A Wal-Mart lançou nos EUA um novo formato de galão de leite visando uma redução de custos como armazenamento e transporte e, conseqüentemente, reduzindo o custo final ao consumidor.
Só que o novo formato, cheio de vantagens para a logística, é um incômodo para o consumidor. Tanto que o Wal-Mart teve que criar aulas de como utilizar o novo galão.
Saiba mais lendo o artigo abaixo(inglês).
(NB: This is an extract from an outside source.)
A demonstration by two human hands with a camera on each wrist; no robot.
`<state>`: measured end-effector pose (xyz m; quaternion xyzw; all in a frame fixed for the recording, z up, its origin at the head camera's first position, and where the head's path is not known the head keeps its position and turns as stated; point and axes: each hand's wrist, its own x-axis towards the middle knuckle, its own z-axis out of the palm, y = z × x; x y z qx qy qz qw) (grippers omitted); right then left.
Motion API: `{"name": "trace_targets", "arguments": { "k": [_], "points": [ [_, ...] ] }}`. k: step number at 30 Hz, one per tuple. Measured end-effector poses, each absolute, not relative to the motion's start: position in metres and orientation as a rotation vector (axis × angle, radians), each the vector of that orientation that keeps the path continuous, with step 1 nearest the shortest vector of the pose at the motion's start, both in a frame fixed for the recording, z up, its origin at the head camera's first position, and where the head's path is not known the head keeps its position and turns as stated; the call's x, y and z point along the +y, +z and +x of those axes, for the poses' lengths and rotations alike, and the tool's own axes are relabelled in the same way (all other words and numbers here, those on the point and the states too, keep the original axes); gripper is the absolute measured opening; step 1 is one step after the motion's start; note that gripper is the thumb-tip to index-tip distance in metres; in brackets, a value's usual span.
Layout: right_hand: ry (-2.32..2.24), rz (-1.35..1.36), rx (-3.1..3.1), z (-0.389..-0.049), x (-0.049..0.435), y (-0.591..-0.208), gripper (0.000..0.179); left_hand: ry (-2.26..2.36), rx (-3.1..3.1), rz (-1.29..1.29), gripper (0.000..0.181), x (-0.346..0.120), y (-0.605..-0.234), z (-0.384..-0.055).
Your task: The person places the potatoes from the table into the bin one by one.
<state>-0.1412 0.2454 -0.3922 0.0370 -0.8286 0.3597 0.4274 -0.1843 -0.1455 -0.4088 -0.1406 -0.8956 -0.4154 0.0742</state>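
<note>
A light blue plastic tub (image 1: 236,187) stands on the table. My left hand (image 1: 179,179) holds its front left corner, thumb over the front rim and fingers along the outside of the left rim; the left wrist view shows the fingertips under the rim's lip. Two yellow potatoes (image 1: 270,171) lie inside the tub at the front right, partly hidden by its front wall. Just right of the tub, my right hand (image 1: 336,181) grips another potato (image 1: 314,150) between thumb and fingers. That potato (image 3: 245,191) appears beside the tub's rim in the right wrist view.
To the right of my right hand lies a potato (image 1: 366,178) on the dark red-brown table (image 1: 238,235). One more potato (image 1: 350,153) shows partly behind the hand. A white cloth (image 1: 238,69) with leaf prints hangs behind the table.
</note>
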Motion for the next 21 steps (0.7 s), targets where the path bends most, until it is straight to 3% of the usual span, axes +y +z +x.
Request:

Via Jakob Nielsen e New York Times.
REDESIGNING THE MILK JUG
You might think that the humble milk gallon jug were a tired and
well-established design that cannot be improved further. Wrong, as proven
by Sam’s Club (disclosure: one of our consulting clients, but not for
their milk bottles).
A new design (written up in the New York Times) has the following
impressive improvements in business metrics:
* 180% higher utilization of coolers
* 125% better delivery truck productivity
* 50% increased storage space utilization
* 16% lower milk prices for the end consumer
> http://www.nytimes.com/2008/06/30/business/30milk.html
Sadly, the new design comes with a usability problem: people tend to spill
the first time they pour milk from the new container. The store has a kind
of training program in the form of in-store demos to teach customers how
to pour milk.
I haven’t done any studies of the new containers, so I don’t know if it
would have been possible to design them better and avoid this new-user
problem. I do know that consumer packaging tends to be designed without
usability research, so it’s quite likely that further improvements could
be had.
In any case, the point remains that huge business improvements came from
redesigning something as simple as milk containers. Think of the relative
complexity of your website vs. a milk bottle, and you’ll see why the
potential for even bigger ROI remains to this day for Web usability. There
are still enormous value improvements to be squeezed out of the average
online sales funnel.
As an aside, the NY Times article referenced above comes with a
“multimedia” show of the new milk jugs, but unfortunately this is just a
slide show of still photos. Pouring milk with and without spilling is
something that would be much better visualized by a short video clip. They
missed an opportunity to properly webize that article.